INSTRUCTIONS TO FOLLOW ->
Once you reach the line containing "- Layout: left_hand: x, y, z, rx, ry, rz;" in the entries below, write out that line and each one after it down to the line containing "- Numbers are", exactly and with nothing added.

DATA EXTRACTS ->
BEGIN

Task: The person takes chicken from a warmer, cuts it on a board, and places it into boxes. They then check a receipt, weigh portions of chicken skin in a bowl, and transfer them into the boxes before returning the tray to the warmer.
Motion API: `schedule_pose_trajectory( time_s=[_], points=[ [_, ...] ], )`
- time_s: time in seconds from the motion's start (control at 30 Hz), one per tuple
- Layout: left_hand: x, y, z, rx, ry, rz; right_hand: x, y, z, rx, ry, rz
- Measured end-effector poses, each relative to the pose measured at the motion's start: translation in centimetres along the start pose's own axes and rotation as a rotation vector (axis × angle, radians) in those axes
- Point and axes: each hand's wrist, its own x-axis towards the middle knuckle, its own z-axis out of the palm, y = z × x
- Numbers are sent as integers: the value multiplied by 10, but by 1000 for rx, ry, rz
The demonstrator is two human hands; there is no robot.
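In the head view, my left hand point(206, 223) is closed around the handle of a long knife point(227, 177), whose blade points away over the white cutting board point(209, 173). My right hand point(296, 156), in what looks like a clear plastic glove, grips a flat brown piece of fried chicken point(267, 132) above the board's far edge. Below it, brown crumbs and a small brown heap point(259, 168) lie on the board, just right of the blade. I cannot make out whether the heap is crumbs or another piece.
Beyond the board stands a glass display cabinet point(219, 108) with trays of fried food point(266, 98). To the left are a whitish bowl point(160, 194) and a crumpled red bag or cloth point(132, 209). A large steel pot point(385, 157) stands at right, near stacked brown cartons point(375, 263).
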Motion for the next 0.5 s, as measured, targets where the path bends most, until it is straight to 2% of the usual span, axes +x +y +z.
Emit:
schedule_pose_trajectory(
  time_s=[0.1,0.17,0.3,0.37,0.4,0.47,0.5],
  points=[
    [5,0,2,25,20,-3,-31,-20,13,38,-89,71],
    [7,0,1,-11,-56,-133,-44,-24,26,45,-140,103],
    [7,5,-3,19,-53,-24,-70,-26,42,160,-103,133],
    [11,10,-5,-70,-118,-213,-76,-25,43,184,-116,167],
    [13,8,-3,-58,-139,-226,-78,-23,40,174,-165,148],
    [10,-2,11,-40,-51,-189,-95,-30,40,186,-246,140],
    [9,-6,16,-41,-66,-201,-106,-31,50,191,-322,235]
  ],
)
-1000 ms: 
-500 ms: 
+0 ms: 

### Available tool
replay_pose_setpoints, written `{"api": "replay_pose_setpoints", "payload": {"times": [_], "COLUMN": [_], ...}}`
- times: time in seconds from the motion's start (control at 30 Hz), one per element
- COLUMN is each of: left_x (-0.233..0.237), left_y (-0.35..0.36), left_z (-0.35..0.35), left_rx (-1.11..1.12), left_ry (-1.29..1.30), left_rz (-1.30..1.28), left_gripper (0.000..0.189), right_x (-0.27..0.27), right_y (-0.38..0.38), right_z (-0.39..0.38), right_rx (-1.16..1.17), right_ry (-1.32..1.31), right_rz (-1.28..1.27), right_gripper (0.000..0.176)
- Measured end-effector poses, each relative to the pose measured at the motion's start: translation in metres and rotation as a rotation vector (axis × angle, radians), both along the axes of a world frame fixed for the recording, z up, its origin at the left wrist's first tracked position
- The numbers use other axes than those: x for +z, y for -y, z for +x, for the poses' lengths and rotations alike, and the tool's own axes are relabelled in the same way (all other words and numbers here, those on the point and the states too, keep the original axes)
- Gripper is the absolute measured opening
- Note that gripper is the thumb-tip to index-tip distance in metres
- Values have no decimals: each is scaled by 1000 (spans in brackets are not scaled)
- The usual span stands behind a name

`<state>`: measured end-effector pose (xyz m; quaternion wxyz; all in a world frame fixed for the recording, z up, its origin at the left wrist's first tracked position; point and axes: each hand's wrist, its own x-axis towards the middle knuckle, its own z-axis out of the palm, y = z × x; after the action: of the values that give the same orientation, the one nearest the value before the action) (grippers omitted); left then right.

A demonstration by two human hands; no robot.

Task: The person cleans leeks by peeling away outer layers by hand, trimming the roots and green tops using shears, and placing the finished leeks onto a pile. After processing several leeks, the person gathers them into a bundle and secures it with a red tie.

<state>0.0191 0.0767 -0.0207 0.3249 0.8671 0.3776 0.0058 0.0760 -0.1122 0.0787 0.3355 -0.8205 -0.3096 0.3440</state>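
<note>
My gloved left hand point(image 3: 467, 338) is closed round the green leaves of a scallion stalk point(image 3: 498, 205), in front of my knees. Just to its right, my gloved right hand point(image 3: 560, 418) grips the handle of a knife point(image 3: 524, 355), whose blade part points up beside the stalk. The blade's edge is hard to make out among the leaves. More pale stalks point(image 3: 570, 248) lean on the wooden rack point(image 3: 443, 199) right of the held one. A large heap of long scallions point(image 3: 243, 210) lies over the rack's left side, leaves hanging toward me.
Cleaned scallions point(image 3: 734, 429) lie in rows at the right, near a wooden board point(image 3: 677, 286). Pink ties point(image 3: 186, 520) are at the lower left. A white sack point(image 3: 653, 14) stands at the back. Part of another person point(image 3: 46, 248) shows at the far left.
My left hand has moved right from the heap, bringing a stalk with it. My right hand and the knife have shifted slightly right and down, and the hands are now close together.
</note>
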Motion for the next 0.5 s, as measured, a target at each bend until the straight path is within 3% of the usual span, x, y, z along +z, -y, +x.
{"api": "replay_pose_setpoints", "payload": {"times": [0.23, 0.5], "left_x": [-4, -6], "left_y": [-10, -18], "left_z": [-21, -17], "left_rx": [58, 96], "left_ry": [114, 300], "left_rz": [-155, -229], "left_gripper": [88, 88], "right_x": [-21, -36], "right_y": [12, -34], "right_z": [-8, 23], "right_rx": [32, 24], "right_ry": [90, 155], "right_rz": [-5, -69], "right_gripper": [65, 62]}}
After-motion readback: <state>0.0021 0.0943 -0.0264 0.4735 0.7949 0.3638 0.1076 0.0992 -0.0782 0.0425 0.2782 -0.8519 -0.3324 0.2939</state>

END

OUTPUT ->
- Layout: left_hand: x, y, z, rx, ry, rz; right_hand: x, y, z, rx, ry, rz
- Measured end-effector poses, each relative to the pose measured at the motion's start: translation in centimetres along the start pose's own axes and rotation as a rotation vector (axis × angle, radians) in those axes
- Point and axes: each hand's wrist, its own x-axis towards the middle knuckle, its own z-axis out of the palm, y = z × x
- Numbers are sent as integers: the value multiplied by 10, but by 1000 for rx, ry, rz

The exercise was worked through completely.